Durante los primeros meses aquel sorprendente medicamento hizo maravillas conmigo. Las libras se esfumaban como por arte de magia mientras mi apetito se mantenía a raya. Recuerdo haberme mirado al espejo un día y decirle a mi reflejo obeso "no puede ser, ¡esto es un milagro!"
Pero como todo lo bueno, mi romance con Ozempic también tuvo que llegar a su fin. Ya sea por el alto costo de las recargas o por la simple pereza de seguir pinchándome cada semana, lo cierto es que dejé de inyectarme aquel liquido dorado que me había devuelto la esperanza.
Y he aquí donde comienza mi verdadero calvario. Apenas pasaron unos meses desde que dejé el tratamiento y las libras regresaron con voracidad, duplicadas. Pero lo peor no fue el repentino sobrepeso, sino la constante y atroz sensación de hambre que me embargaba día y noche desde entonces.
Recuerdo una vez despertar a las 3 de la mañana con un rugido en el estómago que apenas me dejaba respirar. Arrastrándome cual zombie, busqué desesperado en la alacena algo, lo que sea, que calmara aquella tortura. Fue entonces cuando me di cuenta de que me había terminado una vez entera de bombones, panqueques congelados y sobras de pizza en frío.
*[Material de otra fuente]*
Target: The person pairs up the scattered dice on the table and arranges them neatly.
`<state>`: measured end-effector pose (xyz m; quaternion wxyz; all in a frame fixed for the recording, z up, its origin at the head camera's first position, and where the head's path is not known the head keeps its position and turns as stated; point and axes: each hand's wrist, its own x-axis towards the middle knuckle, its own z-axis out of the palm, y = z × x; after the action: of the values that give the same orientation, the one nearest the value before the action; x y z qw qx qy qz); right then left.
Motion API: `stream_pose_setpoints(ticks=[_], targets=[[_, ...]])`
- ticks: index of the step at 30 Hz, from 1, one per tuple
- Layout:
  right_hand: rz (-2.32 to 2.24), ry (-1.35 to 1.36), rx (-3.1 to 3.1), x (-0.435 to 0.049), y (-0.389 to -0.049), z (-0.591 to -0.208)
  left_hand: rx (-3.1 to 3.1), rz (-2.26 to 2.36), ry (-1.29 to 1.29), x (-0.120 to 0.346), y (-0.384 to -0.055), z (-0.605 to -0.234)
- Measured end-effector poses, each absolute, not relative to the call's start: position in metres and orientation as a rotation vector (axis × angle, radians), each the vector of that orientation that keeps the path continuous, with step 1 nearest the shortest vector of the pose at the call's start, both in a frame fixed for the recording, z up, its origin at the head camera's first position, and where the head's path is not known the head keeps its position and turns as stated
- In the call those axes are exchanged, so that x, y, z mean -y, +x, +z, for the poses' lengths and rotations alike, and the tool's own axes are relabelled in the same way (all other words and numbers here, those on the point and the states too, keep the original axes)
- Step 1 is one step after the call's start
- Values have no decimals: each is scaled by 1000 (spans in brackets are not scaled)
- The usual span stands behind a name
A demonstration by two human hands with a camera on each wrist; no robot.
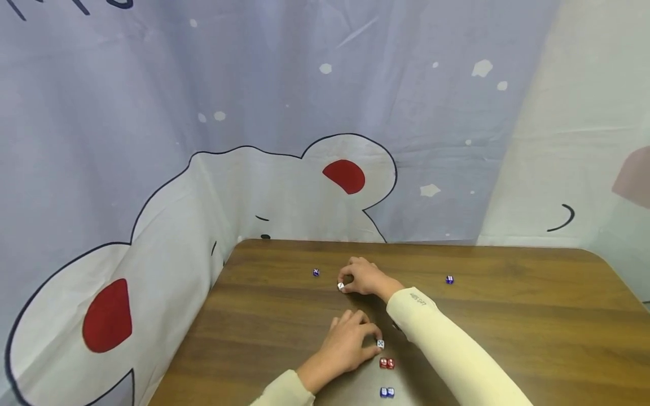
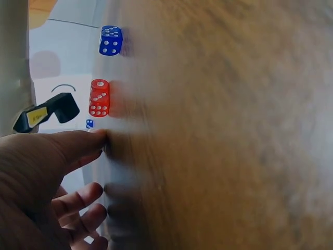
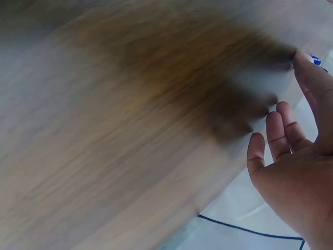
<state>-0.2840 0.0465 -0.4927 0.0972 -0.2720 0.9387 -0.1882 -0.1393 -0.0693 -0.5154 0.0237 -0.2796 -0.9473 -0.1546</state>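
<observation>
My right hand [image 1: 367,276] pinches a white die [image 1: 341,286] between thumb and index finger on the far part of the wooden table. Closer in, my left hand [image 1: 347,343] has its thumb and index finger at the sides of another white die [image 1: 380,343], pinching it. Just in front of that die sits a pair of red dice [image 1: 387,363] side by side, and a pair of blue dice [image 1: 387,392] lies nearer still. In both wrist views the fingers hide the white dice.
One blue die [image 1: 316,272] lies left of my right hand, and another blue die [image 1: 449,279] sits off to the right. The brown table [image 1: 508,316] ends at a printed curtain [image 1: 431,141] behind it. My right sleeve [image 1: 447,349] crosses over the table.
</observation>
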Motion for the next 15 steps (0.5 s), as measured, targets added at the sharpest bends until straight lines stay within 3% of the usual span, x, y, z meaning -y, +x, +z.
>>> stream_pose_setpoints(ticks=[15], targets=[[-562,-836,-2817,-78,-267,-494,2938,-461,-866,68,-141,-514]])
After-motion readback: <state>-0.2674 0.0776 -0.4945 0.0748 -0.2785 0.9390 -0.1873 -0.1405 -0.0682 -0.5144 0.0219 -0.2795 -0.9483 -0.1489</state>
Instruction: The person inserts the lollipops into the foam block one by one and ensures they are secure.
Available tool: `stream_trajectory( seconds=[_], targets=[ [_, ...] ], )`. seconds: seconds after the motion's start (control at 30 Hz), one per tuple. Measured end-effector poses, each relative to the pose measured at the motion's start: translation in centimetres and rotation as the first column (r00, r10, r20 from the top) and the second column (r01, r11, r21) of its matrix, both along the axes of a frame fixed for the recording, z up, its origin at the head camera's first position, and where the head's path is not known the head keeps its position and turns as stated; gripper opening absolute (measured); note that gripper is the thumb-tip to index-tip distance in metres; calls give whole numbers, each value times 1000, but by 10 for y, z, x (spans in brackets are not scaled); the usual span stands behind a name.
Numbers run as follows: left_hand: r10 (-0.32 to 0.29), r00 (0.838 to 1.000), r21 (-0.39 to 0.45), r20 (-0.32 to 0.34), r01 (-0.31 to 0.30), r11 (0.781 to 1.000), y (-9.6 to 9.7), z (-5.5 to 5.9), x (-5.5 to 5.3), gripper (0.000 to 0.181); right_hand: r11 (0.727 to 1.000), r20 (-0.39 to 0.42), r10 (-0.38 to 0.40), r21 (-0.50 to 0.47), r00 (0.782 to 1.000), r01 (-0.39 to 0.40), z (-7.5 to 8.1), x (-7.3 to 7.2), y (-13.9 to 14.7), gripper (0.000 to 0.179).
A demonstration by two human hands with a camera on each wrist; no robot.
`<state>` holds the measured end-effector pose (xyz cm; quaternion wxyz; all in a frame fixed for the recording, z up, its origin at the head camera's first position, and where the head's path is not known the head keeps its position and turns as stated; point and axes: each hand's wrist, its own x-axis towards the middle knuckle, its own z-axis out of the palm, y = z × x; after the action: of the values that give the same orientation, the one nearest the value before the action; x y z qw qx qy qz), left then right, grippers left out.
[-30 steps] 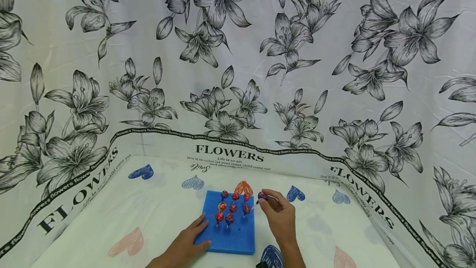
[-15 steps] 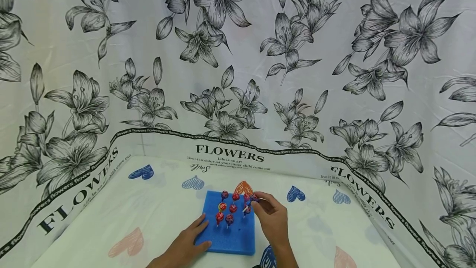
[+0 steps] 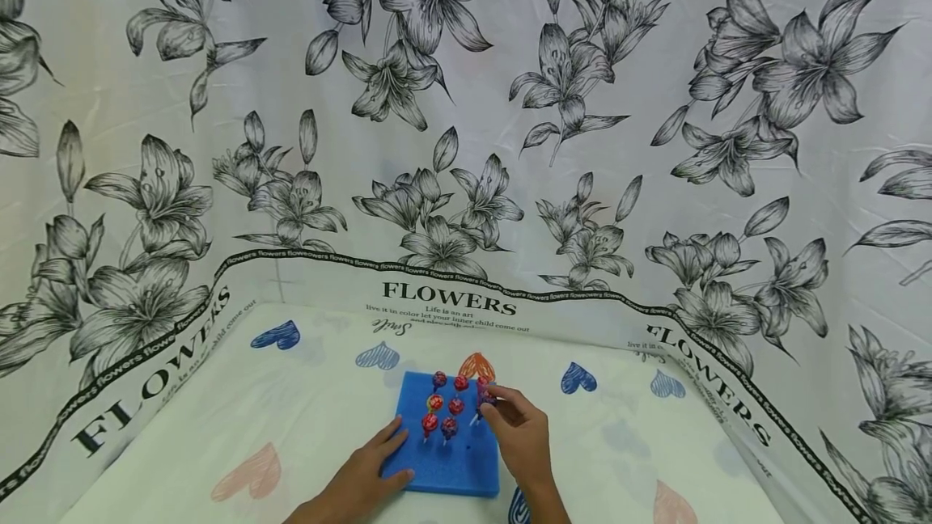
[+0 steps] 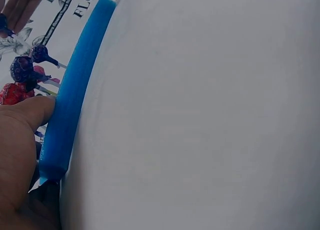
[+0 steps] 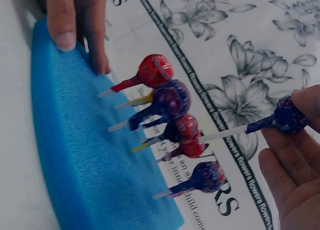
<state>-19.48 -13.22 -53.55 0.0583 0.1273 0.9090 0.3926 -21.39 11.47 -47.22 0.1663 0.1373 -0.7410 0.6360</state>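
My right hand [image 3: 526, 431] pinches a purple-wrapped lollipop [image 5: 291, 115] by its round head, between thumb and fingers. In the right wrist view its white stick reaches out toward the foam, above the row of lollipops. In the head view the hand is over the right side of a blue foam block [image 3: 466, 471]. Several red and purple lollipops [image 3: 449, 427] stand in the foam on their sticks. My left hand [image 3: 367, 463] rests on the foam's left edge, fingers spread, and its thumb [image 4: 37, 110] lies against the upper face.
A white cloth [image 3: 320, 395] printed with hearts lies under the foam. Behind and at both sides hangs a white curtain [image 3: 480, 103] with black flower drawings. A small hole [image 3: 468, 449] shows in the foam's front right part.
My right hand has moved left and slightly nearer with the lollipop, from beside the foam to over its right side. The stick now points down toward the foam. My left hand stays put.
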Motion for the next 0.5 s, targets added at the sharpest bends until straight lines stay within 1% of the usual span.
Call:
stream_trajectory(
  seconds=[0.13, 0.3, 0.4, 0.5],
  targets=[
    [-2, 1000, 5, -5, 2, 1000, -1, -1, 0, 77, 1000, 37, 1, 3, 999, -1, -10, -2, -2, 33],
    [2, 1000, 3, 11, -2, 1000, -1, -2, -1, 78, 1000, 89, -5, 16, 996, 3, -19, -3, -2, 32],
    [3, 1000, 2, 21, -3, 1000, -1, -3, -1, 78, 1000, 118, 1, 17, 993, -3, -19, 0, -3, 29],
    [4, 1000, 4, 20, -4, 1000, -1, -2, -2, 78, 1000, 128, 4, 23, 992, -7, -10, 6, -5, 26]
  ],
)
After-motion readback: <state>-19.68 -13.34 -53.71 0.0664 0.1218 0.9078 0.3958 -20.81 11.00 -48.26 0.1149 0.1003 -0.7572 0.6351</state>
Las mañanas siguientes despertaba tan lleno de culpa y asco que apenas podía moverme de la cama. Así pasé semanas enteras, atormentado por la ansiedad de la comida y luego hundido en una depresión post-atracones que me dejaba sin fuerzas para otra cosa que no fuera seguir comiendo.
Entre tanto, mi trabajo se iba al diablo. Llegué tarde, me retiré temprano con dolores de estómago. Dejé de responder emails, acumulé papeles y propuse soluciones ridículas a problemas simples, todo por estar pensando en mi próxima ración. Mi jefe no tardó en darme el mismo sermón de siempre, y Patricia no hacía más que quejarse.
Fue entonces cuando decidí que había llegado el momento de buscar ayuda. Entré a la consulta del doctor Carrasco con la cola entre las patas, admitiendo que había dejado el tratamiento de forma brusca y sin supervisión. El endocrinólogo sacudió la cabeza, decepcionado pero no sorprendido. Me explicó pacientemente lo que yo ya sospechaba: mi cerebro se había vuelto adicto a los efectos de la semaglutida y ahora sufría terribles síndromes de abstinencia.
- Tendremos que volver a empezar de cero - dijo con calma - pero esta vez haremos las cosas bien. Te recetaré Ozempic nuevamente, pero iremos reduciendo la dosis de a poco para que tu cuerpo se adapte de forma sana. También iniciarás terapia, ejercicios y una dieta estricta. Si cooperas, saldremos de esta.
Así que aquí estoy de nuevo, sometiéndome una vez más a los pinchazos semanales de esperanza en mi muslo. La ansiedad por los alimentos sigue ahí, aunque algo más controlada. Sé que el camino será largo y difícil, pero también sé que no puedo rendirme. No después de todo lo que mi pobre pancreas ha tenido que soportar por culpa de mis decisiones impulsivas. Ojalá que esta vez las cosas me salgan bien, y que tanto mi cuerpo como mi alma logren sanar. Solo el tiempo lo dirá.
Mientras tanto, tendré que seguir soportando los reproches de Patricia y sus planes de fin de semana. Al menos ahora tengo algo más con qué distraerme que no sea la cocina del refrigerador. Aunque no niego que todavía sueño con pizza a altas horas de la madrugada. Creo que mi pancreas y yo estaremos en recuperación por mucho tiempo.